A numeric value indicating the maximum number of cells used per cluster to train/test each random forest classifier. Default = Inf does not cap the number of cells used.

downsampling_rate

A numeric value indicating the proportion of cells used per cluster to train/test each random forest classifier. Default = "auto" sets the downsampling rate according to the dataset size, for efficiency.

normalization_method

A character string or vector indicating which normalization method to use. In general, input data should be supplied to CHOIR after normalization, except in cases when the user wishes to use Seurat::SCTransform() normalization. Permitted values are 'none' or 'SCTransform'. Defaults to 'none'.

batch_correction_method

A character string or vector indicating which batch correction method to use. Permitted values are 'Harmony' and 'none'. Defaults to 'none'.

batch_labels

If applying batch correction, a character string or vector indicating the name of the column containing the batch labels. Defaults to NULL.

cluster_params

A list of additional parameters to be passed to Seurat::FindClusters() for clustering at each level of the tree. Note that if group.singletons is set to TRUE, CHOIR relabels initial clusters such that each singleton constitutes its own cluster.

use_assay

For Seurat or SingleCellExperiment objects, a character string or vector indicating the assay(s) to use in the provided object. Default = NULL will choose the current active assay for Seurat objects and the logcounts assay for SingleCellExperiment objects.

cluster_tree

An optional dataframe containing the cluster IDs of each cell across the levels of a hierarchical clustering tree.
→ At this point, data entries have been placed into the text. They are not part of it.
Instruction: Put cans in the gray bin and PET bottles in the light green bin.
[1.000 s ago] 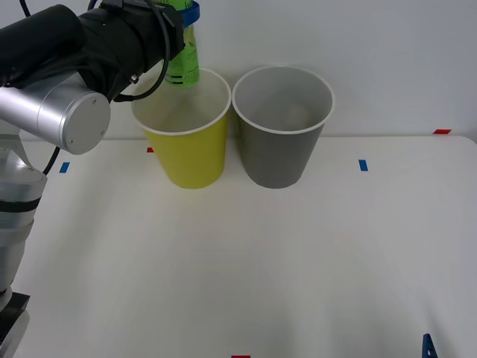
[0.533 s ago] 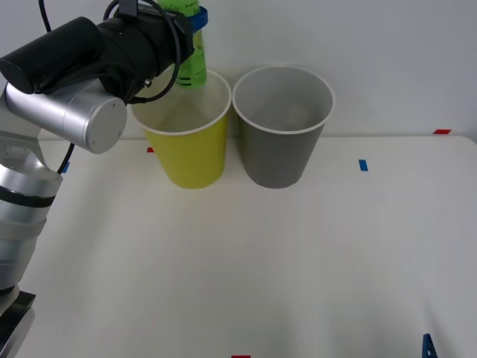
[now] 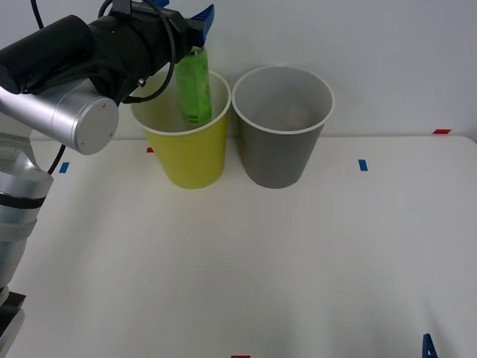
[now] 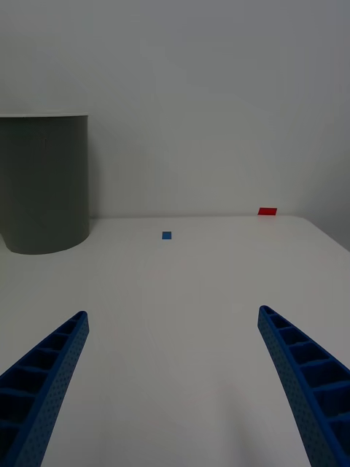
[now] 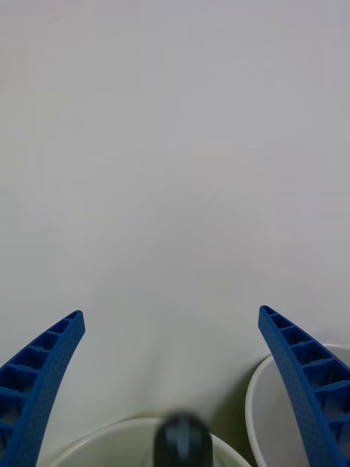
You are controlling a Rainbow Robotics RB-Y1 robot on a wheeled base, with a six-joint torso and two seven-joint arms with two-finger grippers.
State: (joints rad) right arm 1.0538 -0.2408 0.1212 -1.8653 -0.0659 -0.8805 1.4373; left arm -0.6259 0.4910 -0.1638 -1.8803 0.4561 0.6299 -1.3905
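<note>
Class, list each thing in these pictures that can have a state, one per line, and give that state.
Bottle: upright, released, dropping into the green bin.
Green bin: upright on the table, bottle in its mouth.
Gray bin: upright beside the green bin.
Left end effector: open above the green bin.
Right end effector: open, low over the table.

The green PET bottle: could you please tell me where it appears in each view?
Front view: the PET bottle is upright in the light green bin, under the open left hand.
Left wrist view: its black cap sits between the fingers.
Right wrist view: not in it.
Shared landmark: the gray bin.
</note>
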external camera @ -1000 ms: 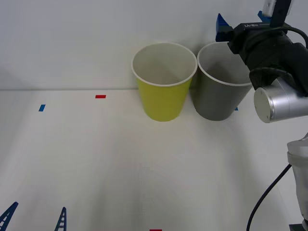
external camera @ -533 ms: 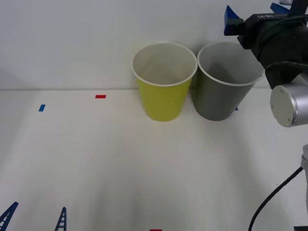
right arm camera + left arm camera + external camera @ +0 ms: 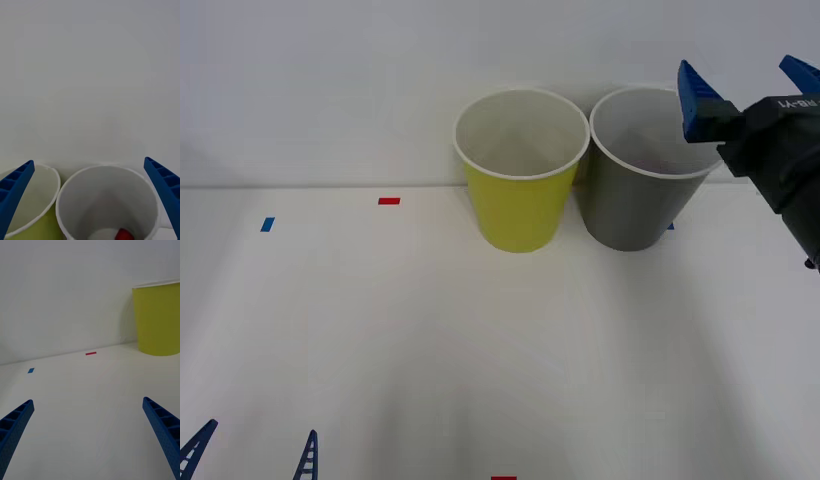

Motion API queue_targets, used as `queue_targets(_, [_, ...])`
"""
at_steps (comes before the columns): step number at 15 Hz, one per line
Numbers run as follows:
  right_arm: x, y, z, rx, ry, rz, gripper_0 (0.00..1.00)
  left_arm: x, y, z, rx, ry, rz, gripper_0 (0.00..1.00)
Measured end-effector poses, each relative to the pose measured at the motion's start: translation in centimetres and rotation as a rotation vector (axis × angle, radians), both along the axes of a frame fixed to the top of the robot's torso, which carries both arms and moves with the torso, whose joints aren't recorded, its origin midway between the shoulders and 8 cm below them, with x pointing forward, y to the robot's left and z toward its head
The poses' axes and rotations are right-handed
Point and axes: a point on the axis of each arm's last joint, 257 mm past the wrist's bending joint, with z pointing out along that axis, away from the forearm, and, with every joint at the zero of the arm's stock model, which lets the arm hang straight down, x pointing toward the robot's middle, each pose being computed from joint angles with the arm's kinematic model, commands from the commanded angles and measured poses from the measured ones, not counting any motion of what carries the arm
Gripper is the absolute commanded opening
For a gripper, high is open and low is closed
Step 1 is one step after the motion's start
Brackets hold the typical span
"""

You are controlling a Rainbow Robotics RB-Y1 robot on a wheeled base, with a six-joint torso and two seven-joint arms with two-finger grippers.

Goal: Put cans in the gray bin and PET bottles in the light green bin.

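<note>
Robot lab test bench, plain white table (image 3: 380,330), coloured tape markers (image 3: 388,201), bare wall (image 3: 330,80)

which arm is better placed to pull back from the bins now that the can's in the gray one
Right. The right tool hangs open by the gray bin, whose bottom holds the red can, so it only needs to withdraw. The left tool is open low over the table, away from the light green bin.

The red can (image 3: 123,234) lay at the bottom of the gray bin (image 3: 635,215) — only its upper part showed. That dark, pale-rimmed bin stood upright at the table's far edge, touching or nearly touching the light green bin (image 3: 518,205) — also upright, its white interior bare
</note>
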Motion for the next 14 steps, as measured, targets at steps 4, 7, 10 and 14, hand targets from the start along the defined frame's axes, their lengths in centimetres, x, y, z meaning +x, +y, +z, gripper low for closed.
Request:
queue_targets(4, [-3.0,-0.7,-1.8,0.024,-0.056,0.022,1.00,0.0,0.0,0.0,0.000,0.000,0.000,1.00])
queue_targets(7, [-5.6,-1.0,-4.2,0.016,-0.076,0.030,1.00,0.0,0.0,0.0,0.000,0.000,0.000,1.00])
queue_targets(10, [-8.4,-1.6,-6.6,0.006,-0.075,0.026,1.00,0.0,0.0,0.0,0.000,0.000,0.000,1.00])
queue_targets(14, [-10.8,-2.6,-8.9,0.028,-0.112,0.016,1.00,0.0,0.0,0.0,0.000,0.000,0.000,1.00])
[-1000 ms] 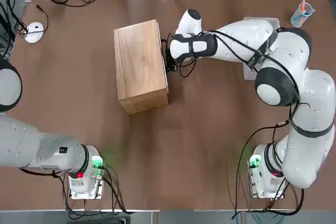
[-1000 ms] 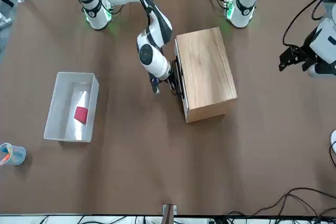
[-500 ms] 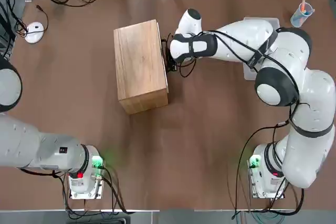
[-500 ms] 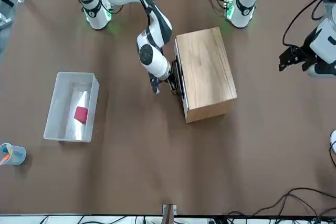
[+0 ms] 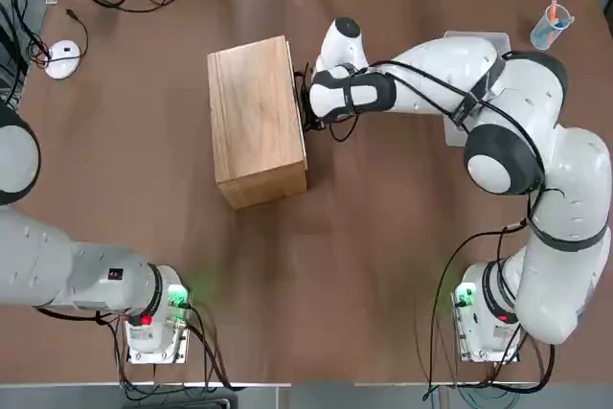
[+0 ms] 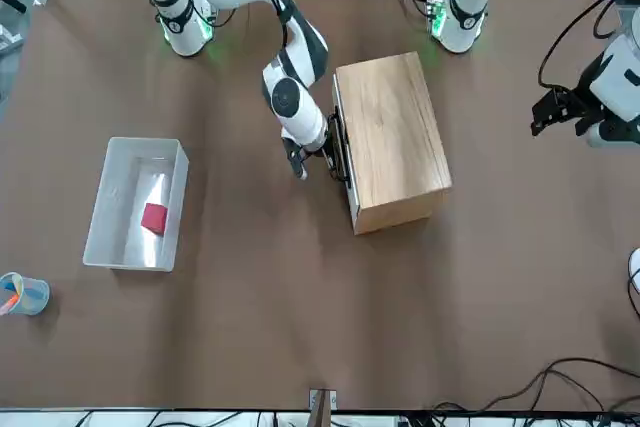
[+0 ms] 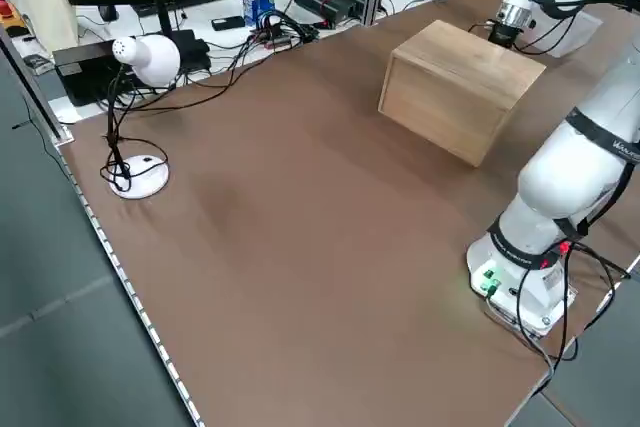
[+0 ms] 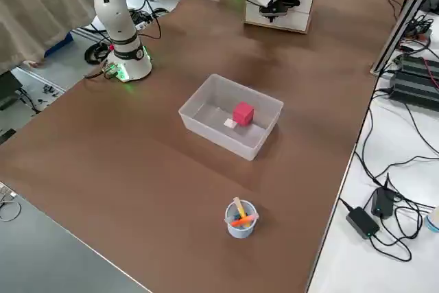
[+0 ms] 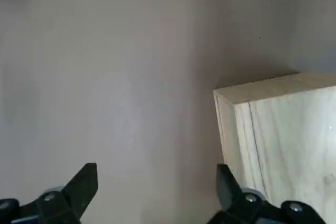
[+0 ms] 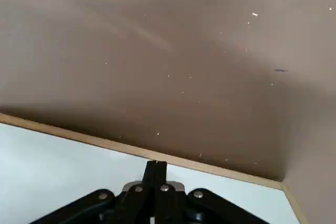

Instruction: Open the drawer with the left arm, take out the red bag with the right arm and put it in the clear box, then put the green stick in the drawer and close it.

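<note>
The table [image 6: 300,327] is plain matte brown. On it, the cabinet [image 6: 392,137] is pale wood with a fine straight grain. A bright red bag [image 6: 153,218] shows through the milky clear box [image 6: 100,207]. The small cup [image 8: 239,226] is pale blue, with orange and yellow sticks inside. Both arms are glossy white with dark grey rings, their end effectors black, and green lights glow at their bases.

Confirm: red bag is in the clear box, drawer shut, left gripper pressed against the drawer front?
Wrong arm. The front view shows the right gripper at the drawer front; the left gripper is parked far off. The red bag is in the clear box.
</note>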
Default = NULL will use the hierarchical clustering tree generation by function buildTree().

input_matrix

An optional matrix containing the feature x cell data on which to train the random forest classifiers. Default = NULL will use the feature x cell matri(ces) indicated by function buildTree().

nn_matrix

An optional matrix containing the nearest neighbor adjacency of the cells. Default = NULL will look for the adjacency matri(ces) generated by function buildTree().

dist_matrix

An optional distance matrix of cell to cell distances (based on dimensionality reduction cell embeddings). Default = NULL will look for the distance matri(ces) generated by function buildTree().

reduction

An optional matrix of dimensionality reduction cell embeddings to be used for distance calculations. Defaults = NULL will look for the dimensionality reductions generated by function buildTree().

n_cores

A numeric value indicating the number of cores to use for parallelization. Default = NULL will use the number of available cores minus 2.

random_seed

A numeric value indicating the random seed to be used.

verbose

A boolean value indicating whether to use verbose output during the execution of this function. Can be set to FALSE for a cleaner output.

Value

Returns the object with the following added data stored under the provided key:

clusters

Final clusters and stepwise cluster results for each progressive pruning step

parameters

Record of parameter values used

records

Metadata for all recorded permutation test comparisons and feature importance scores from all comparisons

Details

If CHOIR::buildTree() was run prior to this function, most parameters will be retrieved from the object. Alternately, parameter values can be supplied. For multi-modal data, optionally supply parameter inputs as vectors/lists that sequentially specify the value for each modality.